Mais il n’y a évidemment pas que le tabac qui augmente les risques de cancer. Ainsi, Karim Touijer rappelle que les cancers liés aux maladies virales représentent 25 % des cancers dans les pays en voie de développement. Ces cancers sont “évitables”, selon lui, vu que l’on dispose depuis des années maintenant de vaccins contre, par exemple, le Human Papilloma Virus (HPV) et l’hépatite B. Les campagnes de vaccination pourraient ainsi réduire l’incidence de ces cancers de plus de 90 %, voire les éradiquer. C’est d’ailleurs le cas en Australie, où le pays s’approche d’une éradication presque complète des cancers liés à l’HPV, ou du Rwanda qualifié de “success story” par Karim Touijer, avec une couverture de plus de 98 % des personnes éligibles au vaccin contre le HPV. 

L’arme fatale contre le cancer : le diagnostic précoce

En dehors de la vaccination et de la lutte contre le tabagisme, “dans la mesure où l’action préventive n’est pas possible, les efforts se concentrent sur le diagnostic précoce. Puisqu’en général les probabilités de guérison et de survie sont nettement meilleures quand un cancer est découvert au stade initial”, indique le médecin de New York. 

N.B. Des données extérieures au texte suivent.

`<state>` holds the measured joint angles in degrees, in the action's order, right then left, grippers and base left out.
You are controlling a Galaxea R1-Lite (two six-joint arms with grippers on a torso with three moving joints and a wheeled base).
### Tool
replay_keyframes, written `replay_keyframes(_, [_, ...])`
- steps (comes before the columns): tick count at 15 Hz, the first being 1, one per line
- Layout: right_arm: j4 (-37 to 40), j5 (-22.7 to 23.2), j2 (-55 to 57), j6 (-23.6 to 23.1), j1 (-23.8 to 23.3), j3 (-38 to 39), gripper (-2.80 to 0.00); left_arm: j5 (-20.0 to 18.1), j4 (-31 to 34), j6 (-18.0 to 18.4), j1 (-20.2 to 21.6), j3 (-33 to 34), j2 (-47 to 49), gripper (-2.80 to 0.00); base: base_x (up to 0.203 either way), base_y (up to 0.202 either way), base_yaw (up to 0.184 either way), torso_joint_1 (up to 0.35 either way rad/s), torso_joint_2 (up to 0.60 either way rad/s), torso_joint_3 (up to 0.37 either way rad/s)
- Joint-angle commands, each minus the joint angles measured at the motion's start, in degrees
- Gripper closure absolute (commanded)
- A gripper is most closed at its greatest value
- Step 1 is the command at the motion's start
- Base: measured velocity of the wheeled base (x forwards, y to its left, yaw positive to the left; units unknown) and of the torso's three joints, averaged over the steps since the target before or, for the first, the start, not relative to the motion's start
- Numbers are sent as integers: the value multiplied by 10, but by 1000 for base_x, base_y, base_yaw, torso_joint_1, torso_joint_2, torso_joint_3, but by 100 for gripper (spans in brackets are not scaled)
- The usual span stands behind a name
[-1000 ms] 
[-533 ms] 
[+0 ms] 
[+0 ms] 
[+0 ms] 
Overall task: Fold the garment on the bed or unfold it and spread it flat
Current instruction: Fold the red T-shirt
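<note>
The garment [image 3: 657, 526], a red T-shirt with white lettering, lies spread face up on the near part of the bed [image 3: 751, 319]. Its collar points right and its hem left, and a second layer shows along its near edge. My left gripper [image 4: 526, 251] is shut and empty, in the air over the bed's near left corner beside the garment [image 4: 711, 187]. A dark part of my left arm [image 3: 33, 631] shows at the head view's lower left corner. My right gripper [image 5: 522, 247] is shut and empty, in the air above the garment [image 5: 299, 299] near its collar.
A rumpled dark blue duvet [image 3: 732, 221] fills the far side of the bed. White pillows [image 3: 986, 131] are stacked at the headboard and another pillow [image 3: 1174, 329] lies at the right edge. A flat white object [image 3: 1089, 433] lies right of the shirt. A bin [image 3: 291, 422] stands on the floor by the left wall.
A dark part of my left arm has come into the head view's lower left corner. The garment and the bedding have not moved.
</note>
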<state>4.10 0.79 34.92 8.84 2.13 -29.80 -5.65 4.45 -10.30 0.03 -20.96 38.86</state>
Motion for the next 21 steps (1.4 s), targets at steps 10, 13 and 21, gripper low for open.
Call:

Son dépistage est mieux fait quand on dispose d’un test biomarqueur fiable pour nous indiquer le début d’anomalie. Le Prostate Specific Antigen’ ou PSA est exactement ce type de biomarqueur. Le taux de PSA est obtenu après une ponction sanguine et sert au dépistage du cancer de la prostate. La recommandation est de faire ce test à partir de 45 ans. La fréquence de la surveillance est établie en fonction des facteurs de risque et de la valeur initiale du premier PSA obtenu entre 45 ans et 50 ans”, développe l’urologue. Il ajoute : “Les essais cliniques conduits en Europe sur un large segment de la population masculine ont démontré que le dépistage à base de PSA sauvait des vies.”

Malheureusement, les biomarqueurs n’existent toujours pas pour tous les cancers. Dans ce cas, le dépistage peut se faire par imagerie comme la mammographie pour le cancer du sein. Selon la Société américaine de cancérologie, le dépistage devrait commencer chez la femme sans facteurs de risque particuliers à partir de 45 ans. Le suivi est fait annuellement entre 45 et 54 ans, puis tous les deux ans à partir de 55 ans. Pour le cancer du côlon et du rectum, le dépistage se fait à travers une coloscopie. Chaque personne, homme ou femme, devrait entamer le dépistage du cancer colorectal à partir de 50 ans”, explique-t-il. Enfin, “le frottis cervico-vaginal (pap smear) est un outil très utile pour le dépistage du cancer du col utérin. Le Memorial Sloan Kettering Cancer Center à New York recommande un frottis tous les 3 ans entre 21 et 29 ans. Un frottis tous les 3 ans ou frottis plus un test HPV tous les 5 ans entre 30 et 65 ans”, conclut-il. 

Le traitement du cancer a progressé ces 15 dernières années

Pour celles et ceux qui n’ont pas eu la chance de prévenir ou découvrir leur cancer à un stade précoce, la science a fait des progrès considérables ces 15 dernières années. Les techniques chirurgicales mini-invasives, la radiologie interventionnelle et la radiothérapie de pointe ont permis d’améliorer le traitement, de réduire les effets secondaires et de préserver la qualité de vie des patients atteints de cancer”, explique le chercheur. 

Il conclut : “L’immuno-oncologie, qui aide le système immunitaire à mieux détecter et détruire les cellules cancéreuses, représente un pas en avant important dans le traitement de plusieurs cancers, comme le mélanome, les cancers du rein, de la vessie et autres. Même si les nouvelles thérapies n’arrivent pas à complètement éradiquer le cancer, elles arrivent dans un nombre de cas à stabiliser la maladie et donner aux patients une chance de pouvoir vivre plus longtemps.”